In Mr, Terrific’s solo adventures, at least the ones I’ve been able to read, he, like most of his mystery-man counterparts contended primarily with gangsters, crooks and blackmailers, and not so much costumed villains. In SENSATION COMICS #3 (again by Reizebnstein and Sharp), for example, Mr. Terrific was contending with the would-be coup of a South American country attempting to ask the U.S. for humanitarian aid. When El Presidente is drugged and made to forget his identity, Mr. Terrific whips up a concoction to restore his memory.

However, it appears all is lost when it’s revealed that the would-be conspirators destroyed El Presidente’s aid report. Not to worry, though: they hadn’t counted on Mr. Terrific’s photographic memory (and impressive typing speed, for that matter):

Probably the first and last time that “Get me a typewriter!” was a superhero’s battle cry.

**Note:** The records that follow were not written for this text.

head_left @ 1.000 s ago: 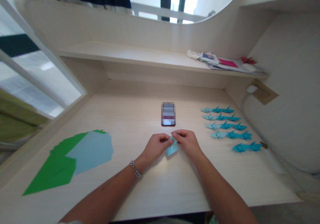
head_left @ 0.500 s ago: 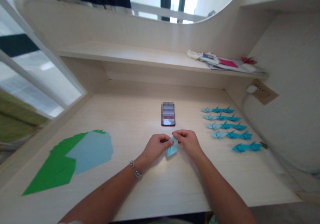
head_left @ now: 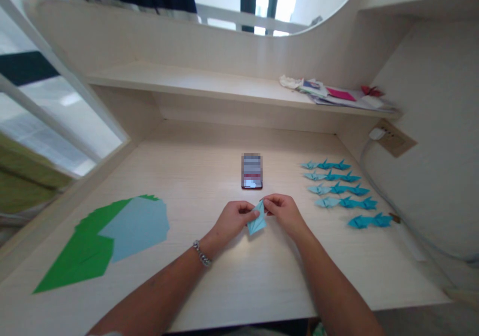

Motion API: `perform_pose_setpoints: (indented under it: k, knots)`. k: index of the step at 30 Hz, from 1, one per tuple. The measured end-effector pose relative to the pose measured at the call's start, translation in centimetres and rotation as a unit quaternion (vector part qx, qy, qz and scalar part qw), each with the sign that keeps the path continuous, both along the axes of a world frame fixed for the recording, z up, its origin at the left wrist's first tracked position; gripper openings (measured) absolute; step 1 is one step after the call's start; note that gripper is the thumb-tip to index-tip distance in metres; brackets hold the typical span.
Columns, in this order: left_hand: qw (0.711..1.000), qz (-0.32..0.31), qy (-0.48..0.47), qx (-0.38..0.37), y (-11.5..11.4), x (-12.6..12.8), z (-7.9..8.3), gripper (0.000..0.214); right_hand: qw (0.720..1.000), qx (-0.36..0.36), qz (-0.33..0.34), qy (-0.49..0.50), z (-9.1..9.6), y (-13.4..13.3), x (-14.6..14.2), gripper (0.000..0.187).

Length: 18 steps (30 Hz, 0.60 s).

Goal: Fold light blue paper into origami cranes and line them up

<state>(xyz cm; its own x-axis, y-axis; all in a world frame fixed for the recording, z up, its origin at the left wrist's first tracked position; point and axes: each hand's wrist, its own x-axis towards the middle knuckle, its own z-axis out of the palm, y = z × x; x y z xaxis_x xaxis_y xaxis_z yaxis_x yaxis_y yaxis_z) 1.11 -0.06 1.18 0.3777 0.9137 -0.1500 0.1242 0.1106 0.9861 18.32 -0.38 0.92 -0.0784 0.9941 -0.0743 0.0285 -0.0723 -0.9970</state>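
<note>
Between my hands is a small folded piece of light blue origami paper (head_left: 257, 222), diamond-like in shape with crease lines on it. My left hand (head_left: 236, 219) pinches its left side between thumb and fingers. At the paper's upper right edge, my right hand (head_left: 281, 209) has thumb and forefinger closed on the tip. Just beyond the hands a phone (head_left: 252, 171) lies flat with its screen lit and blurred. To the right, several rows of folded paper cranes (head_left: 339, 189) in pale and deeper blue stand on the desk.
Fanned green paper sheets (head_left: 82, 256) and light blue sheets (head_left: 140, 226) lie at the left of the desk (head_left: 194, 161). A shelf (head_left: 209, 84) with papers (head_left: 325, 94) runs across the back. A plug and cable (head_left: 368, 161) hang along the right wall.
My right hand's fingertips have shifted slightly right along the paper's top edge, and more of the paper's upper tip shows. My left hand has stayed in place.
</note>
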Motion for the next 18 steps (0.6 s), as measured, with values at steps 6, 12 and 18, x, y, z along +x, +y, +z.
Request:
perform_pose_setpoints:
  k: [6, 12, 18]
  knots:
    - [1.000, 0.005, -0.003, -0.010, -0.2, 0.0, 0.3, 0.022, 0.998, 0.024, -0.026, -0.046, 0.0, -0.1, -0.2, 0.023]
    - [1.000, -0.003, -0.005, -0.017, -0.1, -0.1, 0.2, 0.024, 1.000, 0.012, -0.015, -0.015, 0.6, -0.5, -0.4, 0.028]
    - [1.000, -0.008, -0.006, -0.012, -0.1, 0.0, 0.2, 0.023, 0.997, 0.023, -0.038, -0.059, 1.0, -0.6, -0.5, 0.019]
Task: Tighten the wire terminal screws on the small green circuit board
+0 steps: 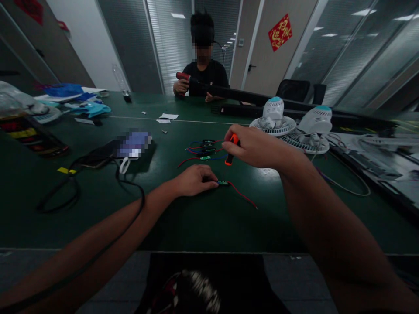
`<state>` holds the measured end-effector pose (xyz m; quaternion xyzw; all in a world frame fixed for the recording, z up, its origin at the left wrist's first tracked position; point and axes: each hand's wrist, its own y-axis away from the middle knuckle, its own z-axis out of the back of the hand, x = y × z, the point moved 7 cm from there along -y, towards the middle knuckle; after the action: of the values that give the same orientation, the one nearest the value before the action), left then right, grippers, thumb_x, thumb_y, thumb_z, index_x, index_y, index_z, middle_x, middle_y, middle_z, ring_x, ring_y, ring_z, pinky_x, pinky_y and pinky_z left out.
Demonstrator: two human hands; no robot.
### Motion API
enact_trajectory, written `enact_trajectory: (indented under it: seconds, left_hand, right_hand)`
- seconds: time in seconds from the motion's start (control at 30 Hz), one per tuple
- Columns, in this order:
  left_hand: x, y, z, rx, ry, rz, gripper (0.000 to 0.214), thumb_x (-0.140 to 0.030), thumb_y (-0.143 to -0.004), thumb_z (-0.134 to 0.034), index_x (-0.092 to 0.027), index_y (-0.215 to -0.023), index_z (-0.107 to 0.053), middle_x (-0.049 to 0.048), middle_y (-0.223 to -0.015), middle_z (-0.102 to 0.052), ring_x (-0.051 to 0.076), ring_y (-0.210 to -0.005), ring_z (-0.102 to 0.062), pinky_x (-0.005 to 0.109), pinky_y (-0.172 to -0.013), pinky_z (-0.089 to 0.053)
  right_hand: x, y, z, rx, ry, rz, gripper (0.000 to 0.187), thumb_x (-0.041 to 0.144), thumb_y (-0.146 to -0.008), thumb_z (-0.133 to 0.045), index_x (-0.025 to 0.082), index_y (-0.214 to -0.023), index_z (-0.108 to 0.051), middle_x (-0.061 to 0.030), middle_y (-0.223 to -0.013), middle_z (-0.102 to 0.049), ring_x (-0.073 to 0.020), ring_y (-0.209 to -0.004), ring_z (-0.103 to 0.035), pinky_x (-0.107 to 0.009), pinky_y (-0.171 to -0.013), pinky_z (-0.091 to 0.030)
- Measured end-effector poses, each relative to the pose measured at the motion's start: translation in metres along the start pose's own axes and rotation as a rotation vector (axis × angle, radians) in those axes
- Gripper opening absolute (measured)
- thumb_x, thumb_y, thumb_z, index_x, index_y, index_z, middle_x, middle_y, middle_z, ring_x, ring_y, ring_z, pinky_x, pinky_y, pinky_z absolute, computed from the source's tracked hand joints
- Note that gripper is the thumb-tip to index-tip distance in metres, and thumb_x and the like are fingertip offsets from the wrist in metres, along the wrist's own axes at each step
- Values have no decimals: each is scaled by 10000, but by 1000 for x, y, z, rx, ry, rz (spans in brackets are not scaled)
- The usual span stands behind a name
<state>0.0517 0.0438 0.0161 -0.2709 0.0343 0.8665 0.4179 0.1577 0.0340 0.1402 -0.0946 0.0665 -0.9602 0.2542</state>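
Observation:
My left hand rests on the dark green table, its fingers pinched on a small green circuit board with a red wire trailing to the right. My right hand hovers just above and behind it, closed around an orange and black screwdriver that points downward. A small heap of similar boards with red, blue and black wires lies just beyond my hands.
Two white small fans lie at the right. A phone and black cable lie left, with bottles and blue items farther left. Across the table a person in black holds a red-handled tool.

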Motion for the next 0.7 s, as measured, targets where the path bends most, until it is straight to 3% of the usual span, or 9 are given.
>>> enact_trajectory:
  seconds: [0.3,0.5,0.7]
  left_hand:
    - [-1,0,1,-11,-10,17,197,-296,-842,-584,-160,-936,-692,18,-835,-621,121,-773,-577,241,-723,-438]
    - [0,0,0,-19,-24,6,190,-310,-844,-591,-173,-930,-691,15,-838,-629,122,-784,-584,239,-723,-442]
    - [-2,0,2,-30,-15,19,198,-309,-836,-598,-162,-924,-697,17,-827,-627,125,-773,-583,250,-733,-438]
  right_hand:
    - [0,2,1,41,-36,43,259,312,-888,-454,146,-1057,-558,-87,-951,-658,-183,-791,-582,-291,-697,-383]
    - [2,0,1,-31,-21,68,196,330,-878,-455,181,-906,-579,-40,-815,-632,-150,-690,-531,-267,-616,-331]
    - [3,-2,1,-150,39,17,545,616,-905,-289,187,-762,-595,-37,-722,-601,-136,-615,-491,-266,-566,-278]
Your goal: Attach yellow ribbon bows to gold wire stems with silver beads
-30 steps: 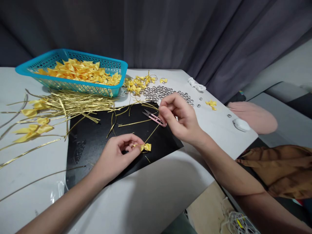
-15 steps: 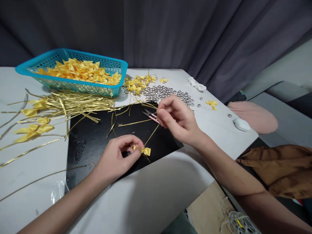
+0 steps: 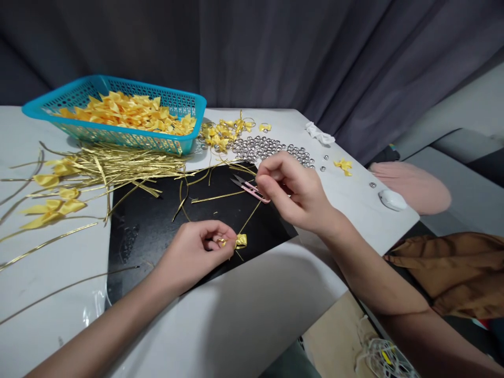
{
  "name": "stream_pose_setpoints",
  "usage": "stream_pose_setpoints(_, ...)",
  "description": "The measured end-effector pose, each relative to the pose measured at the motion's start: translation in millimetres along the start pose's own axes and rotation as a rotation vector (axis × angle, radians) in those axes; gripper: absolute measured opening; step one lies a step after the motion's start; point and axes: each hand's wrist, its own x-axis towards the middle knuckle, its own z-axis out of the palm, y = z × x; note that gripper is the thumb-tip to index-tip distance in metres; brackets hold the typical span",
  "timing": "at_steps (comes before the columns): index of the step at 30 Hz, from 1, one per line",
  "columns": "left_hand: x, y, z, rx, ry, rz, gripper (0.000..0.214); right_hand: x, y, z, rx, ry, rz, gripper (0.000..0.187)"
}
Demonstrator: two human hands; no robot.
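Observation:
Between the thumb and fingers of my left hand (image 3: 199, 249), a small yellow ribbon bow (image 3: 241, 241) is pinched; its right loop shows and the rest is mostly covered. A thin gold cord (image 3: 249, 218) runs taut from the bow up to my right hand (image 3: 297, 197), whose fingers are closed in a pinch on it; the exact grip point is hidden. Pink-handled thread snips (image 3: 252, 190) lie on the black mat (image 3: 136, 226), just left of my right hand and partly beneath it. Loose gold cord pieces (image 3: 214, 198) lie on the mat.
A blue basket (image 3: 137, 132) of yellow bows stands at the back left, before a heap of gold cords (image 3: 129, 165). Silver beads (image 3: 258, 148) and finished-looking yellow bows (image 3: 220, 134) lie at the back. A white mouse (image 3: 392, 200) sits near the right edge.
My left hand has shifted slightly right with the bow, now covering more of it. My right hand has moved slightly right, and more of the snips' handle shows.

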Motion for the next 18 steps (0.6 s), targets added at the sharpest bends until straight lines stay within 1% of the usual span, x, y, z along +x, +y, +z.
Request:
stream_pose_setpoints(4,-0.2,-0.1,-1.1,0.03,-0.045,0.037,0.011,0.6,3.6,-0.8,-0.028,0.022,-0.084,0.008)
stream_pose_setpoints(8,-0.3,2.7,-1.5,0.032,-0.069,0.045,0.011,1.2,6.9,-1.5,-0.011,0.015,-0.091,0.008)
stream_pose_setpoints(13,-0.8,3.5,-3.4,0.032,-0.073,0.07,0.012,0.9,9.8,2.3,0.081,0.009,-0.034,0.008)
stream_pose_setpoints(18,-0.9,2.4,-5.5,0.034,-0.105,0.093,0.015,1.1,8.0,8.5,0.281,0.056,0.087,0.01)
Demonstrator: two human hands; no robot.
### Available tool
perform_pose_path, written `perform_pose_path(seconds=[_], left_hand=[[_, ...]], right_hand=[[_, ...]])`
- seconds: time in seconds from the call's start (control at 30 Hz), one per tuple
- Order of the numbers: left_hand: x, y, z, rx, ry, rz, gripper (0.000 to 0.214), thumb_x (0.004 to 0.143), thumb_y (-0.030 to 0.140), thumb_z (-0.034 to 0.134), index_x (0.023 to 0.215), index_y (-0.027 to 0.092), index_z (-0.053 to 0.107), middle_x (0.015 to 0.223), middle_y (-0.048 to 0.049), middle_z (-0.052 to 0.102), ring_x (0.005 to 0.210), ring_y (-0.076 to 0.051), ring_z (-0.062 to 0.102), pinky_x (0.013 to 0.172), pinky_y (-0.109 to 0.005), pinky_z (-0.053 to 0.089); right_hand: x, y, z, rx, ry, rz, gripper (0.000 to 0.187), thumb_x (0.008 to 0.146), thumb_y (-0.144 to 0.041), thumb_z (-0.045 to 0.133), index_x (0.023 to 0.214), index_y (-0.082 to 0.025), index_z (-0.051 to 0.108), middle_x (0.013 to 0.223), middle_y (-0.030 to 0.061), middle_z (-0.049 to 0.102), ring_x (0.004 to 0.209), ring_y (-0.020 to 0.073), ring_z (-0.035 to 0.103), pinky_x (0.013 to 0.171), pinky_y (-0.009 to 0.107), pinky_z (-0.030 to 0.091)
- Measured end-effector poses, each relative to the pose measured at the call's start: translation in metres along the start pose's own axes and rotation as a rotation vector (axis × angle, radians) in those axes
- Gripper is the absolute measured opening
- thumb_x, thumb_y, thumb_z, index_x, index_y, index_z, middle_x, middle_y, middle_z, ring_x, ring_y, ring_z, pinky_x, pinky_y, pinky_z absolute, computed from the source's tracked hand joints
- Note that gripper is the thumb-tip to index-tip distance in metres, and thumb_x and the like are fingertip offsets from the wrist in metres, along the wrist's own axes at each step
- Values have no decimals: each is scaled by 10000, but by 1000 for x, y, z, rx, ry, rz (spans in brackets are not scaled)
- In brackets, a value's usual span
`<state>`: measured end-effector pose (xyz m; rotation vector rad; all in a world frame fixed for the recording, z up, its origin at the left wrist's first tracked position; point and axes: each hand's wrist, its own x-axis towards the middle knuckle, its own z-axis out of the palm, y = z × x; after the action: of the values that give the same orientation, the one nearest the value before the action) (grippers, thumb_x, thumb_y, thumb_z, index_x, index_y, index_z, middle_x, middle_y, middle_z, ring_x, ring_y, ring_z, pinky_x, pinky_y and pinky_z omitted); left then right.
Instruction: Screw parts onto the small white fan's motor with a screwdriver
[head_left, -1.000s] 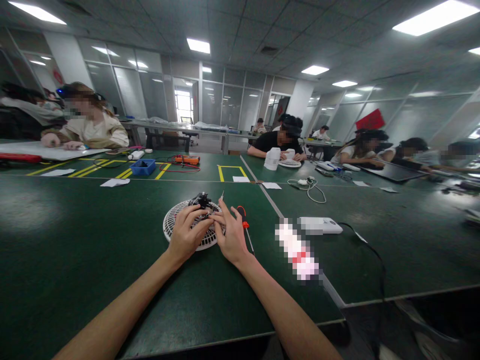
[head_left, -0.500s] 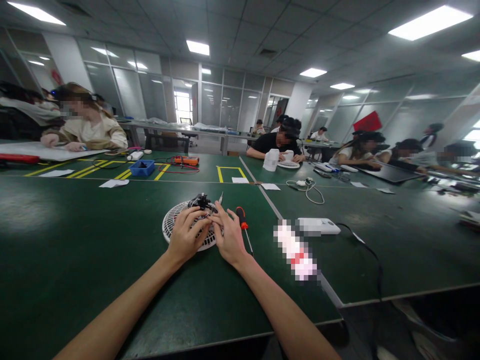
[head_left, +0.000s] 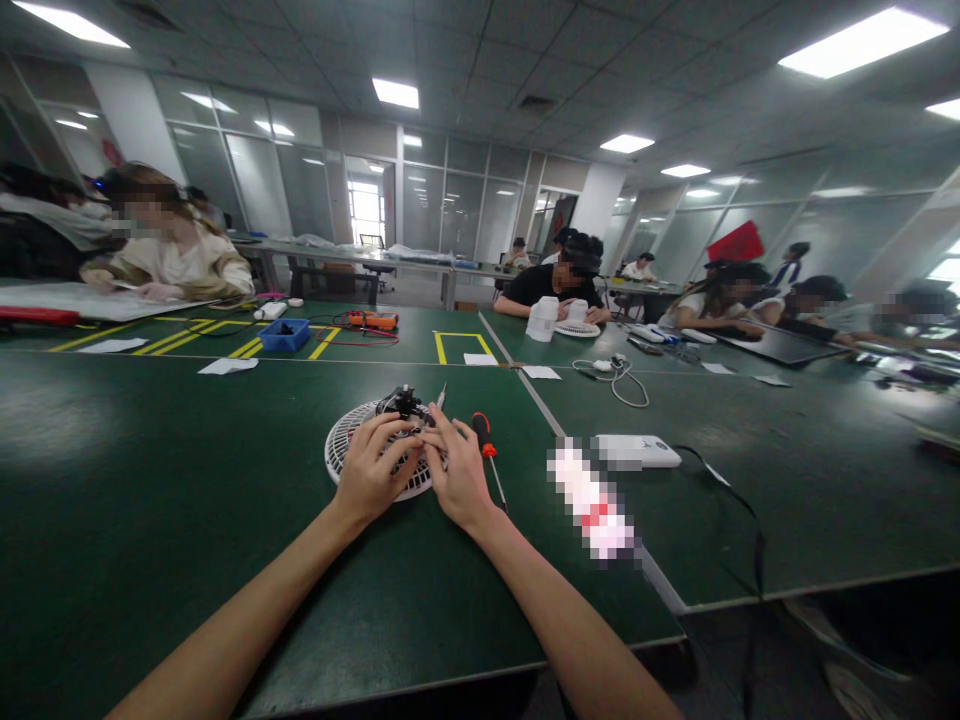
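Observation:
A round white fan grille [head_left: 341,442] lies on the green table, with a black motor-like part and thin wires [head_left: 405,402] on top of it. My left hand [head_left: 376,462] rests over the grille's near side, thumb and fingers pinched together at its middle. My right hand [head_left: 455,462] meets it from the right, its fingers also bent in at the same spot. What sits between the fingertips is too small and hidden to make out, though wires show close by. Just right of my right hand lies a red and black screwdriver [head_left: 484,436], shaft pointing toward me.
Beyond the grille are a blue bin [head_left: 284,335], an orange multimeter [head_left: 373,320] and paper slips [head_left: 228,366]. To the right lie a white power-bank-like device [head_left: 639,452] with a black cable and a coiled white cable [head_left: 622,380]. A co-worker [head_left: 551,290] sits across the table.
My hands and the fan grille stay practically where they were. In the background, a person at far right has shifted position.

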<state>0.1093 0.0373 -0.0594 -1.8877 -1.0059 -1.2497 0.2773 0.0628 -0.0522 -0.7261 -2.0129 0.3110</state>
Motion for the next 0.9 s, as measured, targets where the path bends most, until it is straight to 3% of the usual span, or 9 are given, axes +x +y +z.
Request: perform_pose_path(seconds=[0.23,0.37,0.47,0.57,0.7,0.9], left_hand=[[-1,-2,-2,-41,-18,-49,195,893,124,665,1062,221,661,1097,-83,734,1165,-271,653,963,-456,562],[-2,-4,-3,-71,-27,-90,188,906,121,652,1074,204,632,1078,-81,727,1149,-260,651,992,-453,549],[-2,-6,-5,-81,-34,-117,167,913,141,654,1067,194,617,1065,-82,720,1132,-257,650,1008,-454,541],[-2,-7,-5,-84,-30,-128,123,919,162,653,1029,198,612,1035,-73,716,1111,-256,653,1003,-454,537],[-2,-6,-6,-85,-28,-127,101,917,161,656,1001,201,617,1006,-68,717,1059,-250,658,973,-443,539],[-2,-3,-5,-93,-42,-147,124,916,149,652,1025,208,640,962,-53,730,972,-233,666,899,-412,534]], right_hand=[[6,1,-15,-47,10,15,557,982,-213,522,1535,-256,476,1206,65,770,1188,228,652,1128,447,418],[13,17,-34,-210,142,323,469,979,-234,481,1441,-202,555,1216,108,733,1149,250,646,1048,420,469],[12,33,-43,-455,16,569,447,957,-324,557,1371,-162,599,1248,178,686,1168,311,630,1012,449,475],[9,45,-45,-546,-149,692,533,917,-411,636,1386,-165,568,1234,196,686,1134,336,656,947,448,497],[5,55,-46,-488,-210,725,522,860,-309,672,1359,-184,581,1139,189,730,1027,334,710,868,430,515],[13,68,-47,-87,18,870,488,737,-293,727,1214,-214,663,820,29,742,867,261,720,824,380,524]])
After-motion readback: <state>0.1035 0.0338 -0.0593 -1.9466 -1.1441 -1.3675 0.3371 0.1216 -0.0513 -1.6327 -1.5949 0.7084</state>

The best Mr. Terrific solo stories played up Mr. Terrific’s gifts as “the Man of 1,000 Talents,” such as in the story by Reizenstein and Sharp that appeared in SENSATION COMICS #2 (February 1942). Here local mobsters try to shut down the benefit show for a local boys’ home so they can foreclose on it, even going so far as to drug all the performers so they can’t put on the show. Luckily for the boys’ home, Mr. Terrific can do anything, as he proves in short order (and in a series of disguises, to boot — he’s also a master of disguise, don’t you know) by playing the classical violin…

…boxing the number-one contender…

…and being fired from a cannon:

Mr. Terrific tops off the evening by yanking the head mobster out of the audience via trapeze and forcing him to tear up the mortgage to the boys’ home. Encore!

There’s also an odd wistfulness about Mr. Terrific, as in the story’s final panels, in which Terry Sloane discusses the adventure with his friend Wanda, the woman he rescued from suicide in his debut appearance (who in an uncharacteristic detail is privy to Mr. Terrific’s secret identity) and makes this kinda bittersweet admission:

No wonder I like Mr. Terrific. That kind of insecurity I can relate to.